Generating Function (g.f.) is one of the most important tools in combinatorics. Many problems which are difficult to do by combinatorial arguments and by cases are trivial when g.f. is applied. Below are some typical problems where g.f. are very useful.

1 Solving diophantine equations (d.e.)

What are the number of solutions for the linear d.e.

\begin{align*} \displaystyle x_1+x_2+x_3+x_4=35\\ 1\le x_1,x_2\le 20\\ 20\le x_3,x_4 \le 30 \end{align*}

Answer can be easily found by representing the variables as polynomials and multiplying them, i.e.

\begin{equation*} \displaystyle [z^{35}](z+z^2+z^3+\cdots +z^{20})^2\, (z^{20}+z^{21}+z^{22}+\cdots +z^{30})^2 = 11 \end{equation*}

Hence, there are 11 solutions for the d.e under the constraints.

In Sage, this can be found by the taylor expansion:

1	taylor((x-x^21)/(1-x)*(x^20-x^31)/(1-x),x,0,35).coefficient(x,35)

We can even get a closed form if the problem is changed to

\begin{align*} \displaystyle x_1+x_2+x_3+x_4=n\\ 0\le x_1,x_2, x_3,x_4 \end{align*}

The g.f. for this is written as

\begin{equation*} \displaystyle (1+z+z^2+z^3+\cdots)^4=\dfrac{1}{(1-z)^4} \end{equation*}

and the nth coeffiecient is

\begin{equation*} \displaystyle [z^n]\dfrac{1}{(1-z)^4}=\dbinom{n+3}{3} \end{equation*}

b) Number of ways to make changes for n units using coins of denominations 1,2 and 5 units.
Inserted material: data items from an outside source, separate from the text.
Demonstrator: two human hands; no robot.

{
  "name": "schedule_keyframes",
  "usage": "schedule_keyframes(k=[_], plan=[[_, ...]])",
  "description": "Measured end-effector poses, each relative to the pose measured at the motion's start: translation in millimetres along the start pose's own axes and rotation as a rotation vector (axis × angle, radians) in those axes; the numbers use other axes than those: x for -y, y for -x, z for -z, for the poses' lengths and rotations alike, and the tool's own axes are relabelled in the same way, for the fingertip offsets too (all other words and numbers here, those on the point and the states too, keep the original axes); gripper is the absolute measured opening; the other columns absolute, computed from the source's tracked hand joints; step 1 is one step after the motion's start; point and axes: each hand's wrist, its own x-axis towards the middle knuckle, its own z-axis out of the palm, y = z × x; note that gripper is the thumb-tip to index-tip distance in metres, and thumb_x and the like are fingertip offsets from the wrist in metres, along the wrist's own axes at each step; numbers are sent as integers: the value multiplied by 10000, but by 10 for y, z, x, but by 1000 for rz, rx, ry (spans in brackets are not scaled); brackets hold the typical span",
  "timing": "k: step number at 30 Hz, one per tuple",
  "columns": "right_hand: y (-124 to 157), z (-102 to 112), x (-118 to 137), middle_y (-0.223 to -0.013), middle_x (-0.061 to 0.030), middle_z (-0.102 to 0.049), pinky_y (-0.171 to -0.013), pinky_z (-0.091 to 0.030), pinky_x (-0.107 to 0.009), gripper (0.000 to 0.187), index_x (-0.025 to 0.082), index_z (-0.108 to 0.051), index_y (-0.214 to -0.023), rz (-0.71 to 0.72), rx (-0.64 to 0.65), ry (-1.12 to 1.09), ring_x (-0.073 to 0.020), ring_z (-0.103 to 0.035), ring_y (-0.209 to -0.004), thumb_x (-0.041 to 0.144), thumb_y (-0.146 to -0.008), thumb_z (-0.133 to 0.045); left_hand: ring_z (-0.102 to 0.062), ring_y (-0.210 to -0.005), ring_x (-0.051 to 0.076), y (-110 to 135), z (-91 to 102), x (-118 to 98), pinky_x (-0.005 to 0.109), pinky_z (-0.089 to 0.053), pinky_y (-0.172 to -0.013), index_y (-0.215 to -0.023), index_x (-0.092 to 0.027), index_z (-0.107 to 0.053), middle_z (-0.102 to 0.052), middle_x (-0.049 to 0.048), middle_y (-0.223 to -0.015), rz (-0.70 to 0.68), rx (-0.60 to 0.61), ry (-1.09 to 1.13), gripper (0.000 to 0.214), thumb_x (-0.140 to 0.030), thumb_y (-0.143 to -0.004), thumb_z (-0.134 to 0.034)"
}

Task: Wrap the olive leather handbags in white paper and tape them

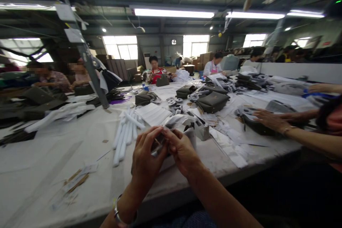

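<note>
My left hand [146,155] and my right hand [184,151] meet in front of me above the near edge of the white table, their fingertips pinched together. Whatever lies between the fingers is small and mostly hidden; only a thin, pale sliver shows. Just behind my right hand sits a grey item [201,130], partly covered by clear plastic and by my fingers. White rolled tubes [124,135] lie close to my left hand, and a stack of white sheets [153,114] is beyond them.
Dark handbags [213,102] and rolled grey straps [175,105] crowd the table [101,171]. At the right, a co-worker's hands [275,119] rest on another bag. A slanted metal post [92,73] rises at left. Paper scraps [77,178] lie at the near left.
</note>
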Motion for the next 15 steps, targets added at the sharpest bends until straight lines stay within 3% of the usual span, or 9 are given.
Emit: schedule_keyframes(k=[3, 5, 8, 12, 15], plan=[[-13, 13, 18, -539, 97, -424, -382, -244, -149, 340, 150, -622, -740, 22, -61, 73, -17, -256, -436, 377, -670, -866, -476, -1326, 275, 136, 84, -10, 460, -440, -1083, -1270, -264, -560, -499, 99, -1445, 68, 12, 39, 394, -262, -885, -643], [-35, 52, 49, -524, 106, -392, -376, -265, -127, 336, 151, -636, -736, 6, -67, 91, -8, -251, -427, 362, -651, -883, -468, -1342, 270, 260, 148, 35, 469, -422, -1106, -1302, -263, -537, -512, 104, -1439, 130, 19, 92, 386, -273, -919, -590], [-77, 177, 95, -604, 71, -506, -389, -358, -100, 370, 165, -692, -778, -56, -50, 138, -7, -376, -447, 421, -612, -903, -514, -1306, 248, 489, 237, 213, 450, -430, -1105, -1324, -258, -535, -583, 99, -1369, 244, 10, 139, 364, -284, -962, -502], [-66, 471, 149, -924, -49, -717, -579, -594, -233, 508, 225, -758, -942, -23, -91, 414, -141, -665, -641, 610, -619, -829, -587, -1222, 214, 802, 404, 743, 382, -505, -1021, -1275, -242, -585, -644, 74, -1298, 540, 6, 21, 337, -327, -967, -476], [6, 728, 172, -879, -75, -759, -633, -616, -318, 568, 278, -734, -1146, 90, -145, 844, -248, -730, -741, 628, -699, -737, -618, -1164, 221, 957, 693, 1367, 391, -530, -975, -1206, -202, -621, -673, 92, -1235, 684, 7, -119, 306, -298, -955, -474]])
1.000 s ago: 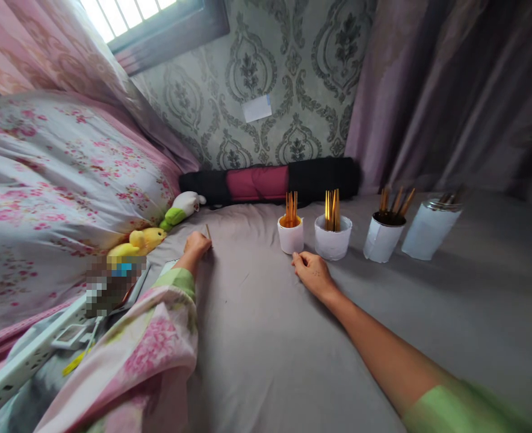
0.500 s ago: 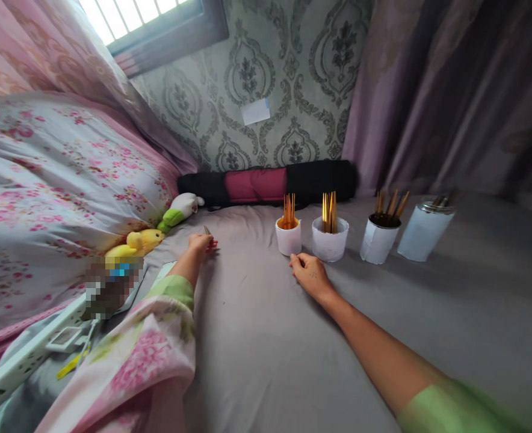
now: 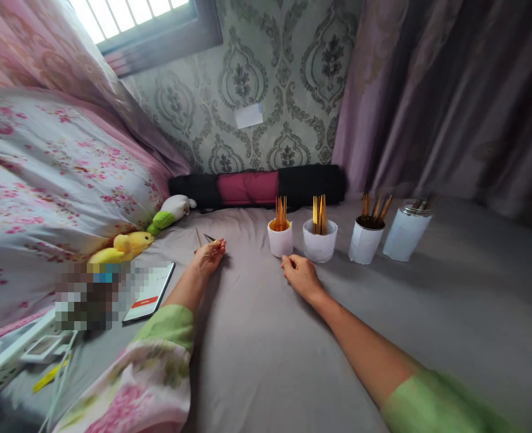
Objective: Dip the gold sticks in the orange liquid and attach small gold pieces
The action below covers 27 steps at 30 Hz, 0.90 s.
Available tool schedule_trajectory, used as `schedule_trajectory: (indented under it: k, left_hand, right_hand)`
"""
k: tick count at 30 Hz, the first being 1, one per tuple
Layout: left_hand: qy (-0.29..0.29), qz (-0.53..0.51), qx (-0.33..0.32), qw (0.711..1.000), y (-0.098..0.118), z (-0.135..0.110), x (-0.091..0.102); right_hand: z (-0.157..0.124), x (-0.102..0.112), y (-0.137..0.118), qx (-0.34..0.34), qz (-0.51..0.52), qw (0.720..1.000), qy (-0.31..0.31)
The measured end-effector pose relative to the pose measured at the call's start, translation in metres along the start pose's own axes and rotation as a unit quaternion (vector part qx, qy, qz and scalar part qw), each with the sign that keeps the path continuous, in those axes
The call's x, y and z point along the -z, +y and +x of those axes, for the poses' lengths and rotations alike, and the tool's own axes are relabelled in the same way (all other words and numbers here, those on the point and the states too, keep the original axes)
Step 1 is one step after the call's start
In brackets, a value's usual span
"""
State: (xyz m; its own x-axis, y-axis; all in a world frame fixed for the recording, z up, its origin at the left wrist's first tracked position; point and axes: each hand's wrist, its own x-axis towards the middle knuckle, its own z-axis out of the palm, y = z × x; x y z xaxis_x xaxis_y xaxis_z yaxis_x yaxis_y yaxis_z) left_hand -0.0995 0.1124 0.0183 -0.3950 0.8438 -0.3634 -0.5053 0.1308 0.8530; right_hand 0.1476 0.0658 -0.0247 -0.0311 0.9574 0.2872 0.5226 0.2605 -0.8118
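Note:
My left hand (image 3: pixel 209 257) is on the grey sheet with its fingers curled together, palm partly turned up; what it holds, if anything, is too small to make out. Just beyond its fingers lie a dark pointed thing (image 3: pixel 209 238) and a thin brownish stick (image 3: pixel 198 237). My right hand (image 3: pixel 301 276) is closed, fingertips pinched at the foot of a white-wrapped cup (image 3: pixel 281 243) with thin golden sticks (image 3: pixel 281 207); anything inside the pinch is hidden. A wider white cup (image 3: pixel 320 246) beside it also has golden sticks (image 3: pixel 319 213).
Right of these are a white-wrapped can (image 3: pixel 366 243) and a taller tilted one (image 3: pixel 407 231), both with sticks. A black and maroon roll (image 3: pixel 248 187) lies along the wall. To the left are plush toys (image 3: pixel 133 242), a phone (image 3: pixel 149 294) and a white power strip (image 3: pixel 11 355).
My left hand has drawn back a little and turned, uncovering the thin stick and more of the phone. My right hand stays by the first cup. The view has shifted slightly.

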Motion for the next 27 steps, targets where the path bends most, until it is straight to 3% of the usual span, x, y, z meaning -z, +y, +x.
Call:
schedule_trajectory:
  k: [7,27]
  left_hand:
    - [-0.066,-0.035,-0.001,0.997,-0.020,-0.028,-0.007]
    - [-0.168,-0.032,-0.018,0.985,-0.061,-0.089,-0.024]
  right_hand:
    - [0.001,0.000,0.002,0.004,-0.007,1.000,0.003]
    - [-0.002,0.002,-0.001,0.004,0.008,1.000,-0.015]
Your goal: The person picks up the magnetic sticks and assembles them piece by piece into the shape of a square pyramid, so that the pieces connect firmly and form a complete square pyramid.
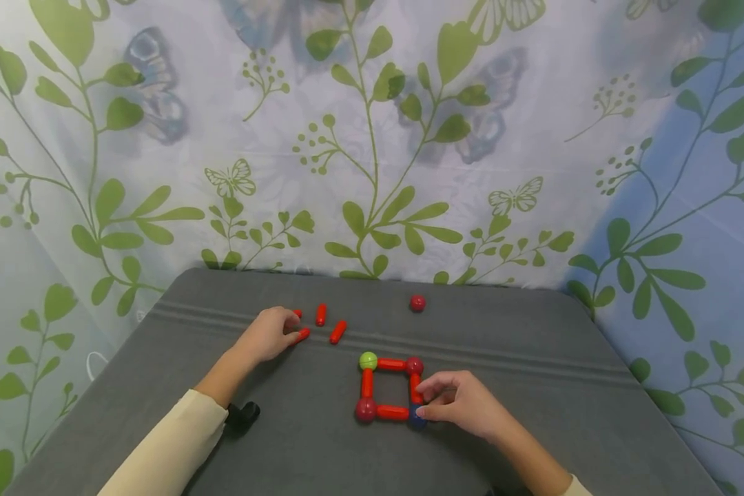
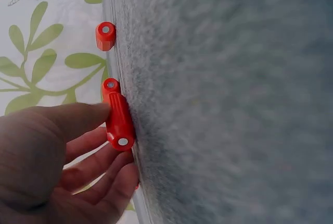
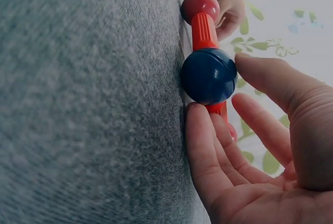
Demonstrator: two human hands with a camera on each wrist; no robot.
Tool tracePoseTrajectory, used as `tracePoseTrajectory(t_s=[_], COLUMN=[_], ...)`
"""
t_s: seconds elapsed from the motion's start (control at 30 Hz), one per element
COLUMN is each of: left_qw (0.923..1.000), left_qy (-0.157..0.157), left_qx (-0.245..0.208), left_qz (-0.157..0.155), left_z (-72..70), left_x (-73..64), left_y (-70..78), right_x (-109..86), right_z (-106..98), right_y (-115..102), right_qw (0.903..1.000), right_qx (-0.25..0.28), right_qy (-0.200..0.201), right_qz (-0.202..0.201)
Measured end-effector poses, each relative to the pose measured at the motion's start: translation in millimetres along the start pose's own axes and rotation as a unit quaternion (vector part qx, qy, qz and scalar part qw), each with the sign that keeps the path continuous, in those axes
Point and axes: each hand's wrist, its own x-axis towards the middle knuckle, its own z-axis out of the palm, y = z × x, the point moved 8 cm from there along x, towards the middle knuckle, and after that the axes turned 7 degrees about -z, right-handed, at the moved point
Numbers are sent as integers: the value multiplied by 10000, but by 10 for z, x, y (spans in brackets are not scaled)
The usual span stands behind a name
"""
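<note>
A square of red magnetic rods [image 1: 393,412] and balls lies on the grey table: one lime-green ball [image 1: 368,361], two dark red balls [image 1: 366,410] and a blue ball [image 1: 417,415] at the near right corner. Thumb and fingers of my right hand [image 1: 465,405] pinch that blue ball [image 3: 209,76]. To the left of the square, my left hand [image 1: 268,335] pinches a loose red rod [image 2: 119,122], its thumb on the near side and fingers behind. Another red rod [image 1: 298,313] is partly hidden by the left hand.
Two more red rods [image 1: 321,315] [image 1: 338,332] lie right of the left hand. A single dark red ball [image 1: 417,303] sits near the table's back edge. Behind the table [image 1: 310,448] hangs a leaf-patterned curtain [image 1: 372,138]. A black object [image 1: 243,418] is by the left wrist.
</note>
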Motion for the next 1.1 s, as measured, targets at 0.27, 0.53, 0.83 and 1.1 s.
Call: tracePoseTrajectory(t_s=[0.27,0.53,0.83,1.1], left_qw=[9992,9978,9869,9670], left_qy=[-379,-433,-331,-605], left_qx=[-125,-473,-1577,-2431], left_qz=[-48,-192,114,468], left_z=[56,80,76,178], left_x=[82,7,-239,-413], left_y=[28,23,257,606], right_x=[-26,-32,-46,-30], right_z=[44,50,65,72], right_y=[10,5,-33,-47], right_qw=[9996,9997,9997,9993], right_qx=[203,110,-81,-236], right_qy=[-171,-184,-214,-282], right_qz=[112,123,20,-8])
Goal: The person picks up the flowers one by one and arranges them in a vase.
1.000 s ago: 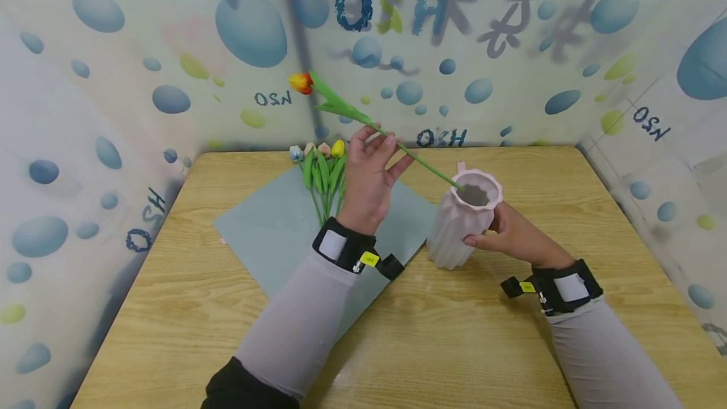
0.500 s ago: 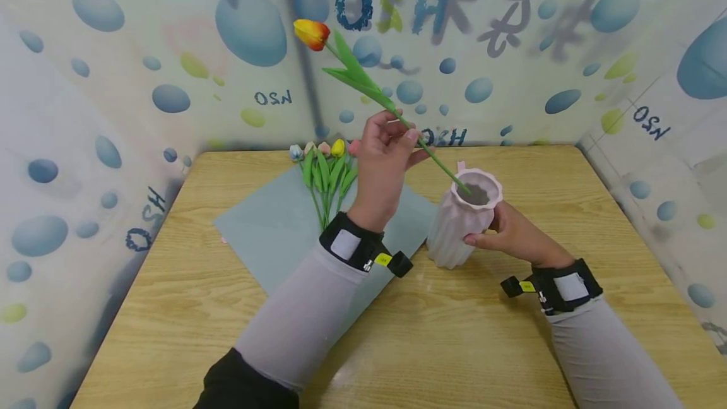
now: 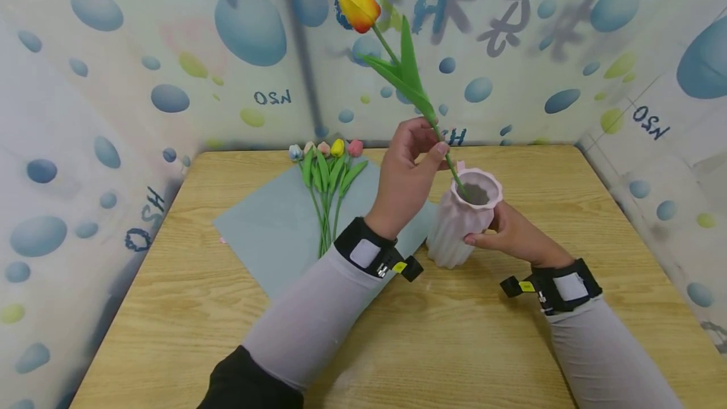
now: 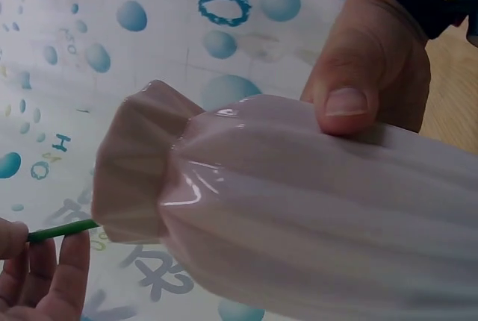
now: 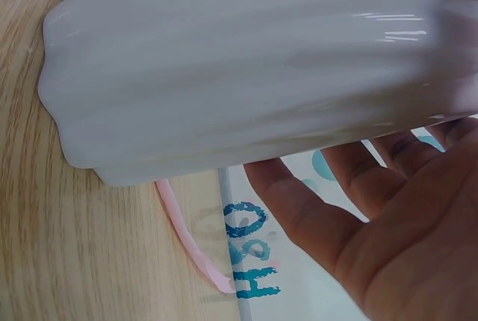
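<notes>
My left hand (image 3: 404, 175) pinches the green stem of a yellow-orange artificial tulip (image 3: 359, 10) between thumb and fingers. The bloom leans up and left, and the stem's lower end reaches inside the mouth of a pale pink ribbed vase (image 3: 454, 232). In the left wrist view the stem (image 4: 63, 230) passes in at the vase's wavy rim (image 4: 131, 179). My right hand (image 3: 517, 238) holds the vase from the right, thumb in front. The right wrist view shows the fingers (image 5: 299, 209) of that hand along the vase's side. The vase's base is at the table.
Several more tulips (image 3: 326, 175), blue, cream, peach, yellow and pink, lie on a grey-blue sheet (image 3: 255, 226) left of the vase. A pink strip (image 5: 183, 235) lies behind the vase on the wooden table (image 3: 454, 346). A patterned backdrop (image 3: 483, 36) rises behind the table.
My left hand has moved right, toward the vase, and the tulip has swung more upright with its stem tip deeper in the mouth. The right hand and vase have stayed put.
</notes>
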`<state>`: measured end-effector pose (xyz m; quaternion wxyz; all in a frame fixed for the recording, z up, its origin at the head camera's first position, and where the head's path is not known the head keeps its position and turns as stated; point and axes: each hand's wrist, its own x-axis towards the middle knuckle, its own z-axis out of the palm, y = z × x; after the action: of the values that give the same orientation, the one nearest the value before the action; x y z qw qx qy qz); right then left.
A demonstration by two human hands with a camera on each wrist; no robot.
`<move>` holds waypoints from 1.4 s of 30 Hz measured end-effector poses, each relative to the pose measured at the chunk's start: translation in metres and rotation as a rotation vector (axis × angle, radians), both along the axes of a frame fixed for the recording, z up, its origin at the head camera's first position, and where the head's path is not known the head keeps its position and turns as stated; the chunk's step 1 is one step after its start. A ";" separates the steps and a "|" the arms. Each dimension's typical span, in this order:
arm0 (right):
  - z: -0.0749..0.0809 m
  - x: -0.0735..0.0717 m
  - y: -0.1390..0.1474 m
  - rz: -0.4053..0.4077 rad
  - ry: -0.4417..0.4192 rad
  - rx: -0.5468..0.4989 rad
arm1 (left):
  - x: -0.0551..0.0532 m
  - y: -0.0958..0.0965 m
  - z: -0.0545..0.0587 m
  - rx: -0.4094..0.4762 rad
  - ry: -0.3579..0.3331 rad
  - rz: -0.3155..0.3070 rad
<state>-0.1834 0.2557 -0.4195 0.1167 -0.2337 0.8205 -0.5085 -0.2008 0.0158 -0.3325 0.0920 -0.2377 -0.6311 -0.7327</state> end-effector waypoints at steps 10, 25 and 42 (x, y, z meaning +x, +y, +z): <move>0.000 0.000 0.000 0.000 -0.011 -0.005 | 0.006 0.005 -0.005 -0.216 0.052 0.053; 0.002 0.003 -0.001 0.015 -0.009 -0.015 | 0.007 0.008 -0.013 -0.474 0.127 0.068; -0.002 0.000 0.001 0.017 -0.006 0.000 | 0.013 0.009 -0.018 -0.487 0.117 0.016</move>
<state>-0.1836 0.2566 -0.4213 0.1232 -0.2392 0.8180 -0.5083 -0.1882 0.0248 -0.3500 0.0743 -0.2899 -0.7845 -0.5432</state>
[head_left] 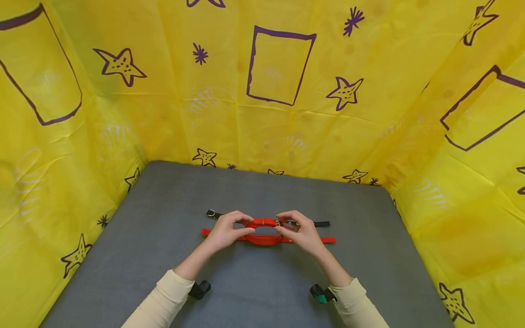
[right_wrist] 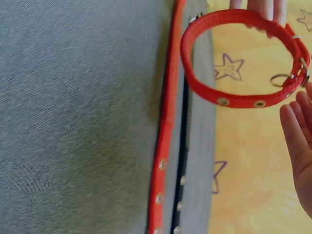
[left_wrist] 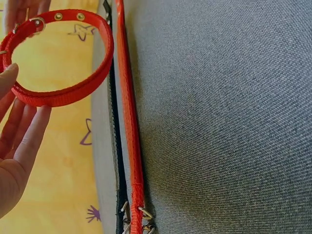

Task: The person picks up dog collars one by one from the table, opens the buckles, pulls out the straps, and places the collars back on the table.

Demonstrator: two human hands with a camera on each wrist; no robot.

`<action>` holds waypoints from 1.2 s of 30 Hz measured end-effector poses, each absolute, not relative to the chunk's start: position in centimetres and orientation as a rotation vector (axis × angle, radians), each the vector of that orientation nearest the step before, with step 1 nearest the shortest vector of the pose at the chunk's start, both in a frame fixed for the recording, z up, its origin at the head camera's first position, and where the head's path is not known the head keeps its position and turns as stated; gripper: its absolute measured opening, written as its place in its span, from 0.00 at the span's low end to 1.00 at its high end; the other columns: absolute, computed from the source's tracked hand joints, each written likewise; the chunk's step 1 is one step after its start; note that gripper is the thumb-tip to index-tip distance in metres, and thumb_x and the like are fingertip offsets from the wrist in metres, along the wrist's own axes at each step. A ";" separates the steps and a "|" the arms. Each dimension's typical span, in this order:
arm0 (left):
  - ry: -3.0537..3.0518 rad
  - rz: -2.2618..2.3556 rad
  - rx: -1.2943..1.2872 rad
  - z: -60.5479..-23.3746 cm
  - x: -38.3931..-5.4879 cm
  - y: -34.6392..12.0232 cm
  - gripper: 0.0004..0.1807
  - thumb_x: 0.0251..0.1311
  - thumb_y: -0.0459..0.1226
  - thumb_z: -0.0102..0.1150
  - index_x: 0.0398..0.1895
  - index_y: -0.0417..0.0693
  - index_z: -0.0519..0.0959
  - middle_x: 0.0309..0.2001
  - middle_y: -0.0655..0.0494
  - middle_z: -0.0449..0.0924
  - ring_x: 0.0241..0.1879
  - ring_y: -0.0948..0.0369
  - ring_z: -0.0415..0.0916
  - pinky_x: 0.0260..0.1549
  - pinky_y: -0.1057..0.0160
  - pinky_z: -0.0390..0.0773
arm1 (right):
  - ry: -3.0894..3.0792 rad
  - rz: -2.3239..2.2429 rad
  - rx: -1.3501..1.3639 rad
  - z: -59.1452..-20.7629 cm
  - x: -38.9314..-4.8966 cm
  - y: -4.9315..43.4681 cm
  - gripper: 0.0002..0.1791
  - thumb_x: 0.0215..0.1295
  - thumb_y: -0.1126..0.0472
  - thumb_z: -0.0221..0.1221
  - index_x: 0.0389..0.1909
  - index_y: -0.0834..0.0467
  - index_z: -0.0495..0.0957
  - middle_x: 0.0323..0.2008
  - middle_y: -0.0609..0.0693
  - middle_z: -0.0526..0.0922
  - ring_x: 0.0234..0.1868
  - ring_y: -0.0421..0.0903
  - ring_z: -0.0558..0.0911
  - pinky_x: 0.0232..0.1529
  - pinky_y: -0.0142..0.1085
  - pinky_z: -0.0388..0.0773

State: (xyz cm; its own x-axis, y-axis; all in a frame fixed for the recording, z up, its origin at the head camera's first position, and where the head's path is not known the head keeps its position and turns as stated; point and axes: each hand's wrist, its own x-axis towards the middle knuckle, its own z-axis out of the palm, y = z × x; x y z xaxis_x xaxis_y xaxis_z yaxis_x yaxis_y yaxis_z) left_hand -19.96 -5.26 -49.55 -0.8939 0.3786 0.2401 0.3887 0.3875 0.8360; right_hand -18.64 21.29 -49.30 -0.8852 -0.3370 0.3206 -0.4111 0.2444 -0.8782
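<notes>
A red collar (head_left: 262, 222), buckled into a loop, hangs raised over the table between both hands. My left hand (head_left: 227, 229) pinches one side of it, thumb (left_wrist: 9, 78) on one face and fingertips against the outside. Next to the metal buckle and ring (right_wrist: 282, 79), my right hand (right_wrist: 303, 151) holds its fingers fairly straight, fingertips right at the band. Below lies a second red collar (head_left: 264, 240), stretched out with its wide padded middle. A black collar (head_left: 321, 223) lies parallel behind it, its middle partly hidden by the hands and loop.
The grey table (head_left: 262, 291) ends at a yellow fabric wall (head_left: 229, 123) with purple drawings, which also stands at both sides. Black straps (head_left: 199, 289) are at both wrists, below the cream sleeves (head_left: 166, 296).
</notes>
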 end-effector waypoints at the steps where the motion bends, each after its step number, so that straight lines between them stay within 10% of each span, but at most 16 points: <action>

The d.e. for this problem is written as

\begin{equation*} \displaystyle x_1+2\, x_2+5\, x_3=n \end{equation*}

and the g.f. is

\begin{equation*} \displaystyle G(z)=\dfrac{1}{(1-z)(1-z^2)(1-z^5)} \end{equation*}

The \(n^{th}\) coefficient gets the exact answer, but having a g.f. allows us to do more, like having an asymptotic form. In this case, factor the denominator

\begin{equation*} \displaystyle G(z)=\dfrac{1}{(1-z)^3}\cdot \dfrac{1}{(1+z)(1+z+z^2+z^3+z^4)} \end{equation*}

The first part of the two fractions contributes the most to the coefficients, and an approximation can be written as

\begin{equation*} \displaystyle [z^n]G(z)\sim [z^n]\dfrac{1}{(1-z)^3}\cdot \lim_{z\to 1}\dfrac{1}{(1+z)(1+z+z^2+z^3+z^4)} =\dfrac{\dbinom{n+2}{2}}{10} \end{equation*}

Comparing the precise and approximate answers: for \(n=1000\) \(50401\) and \(50150.1\),

for \(n=2000\) 200801 and 200301.1, respectively.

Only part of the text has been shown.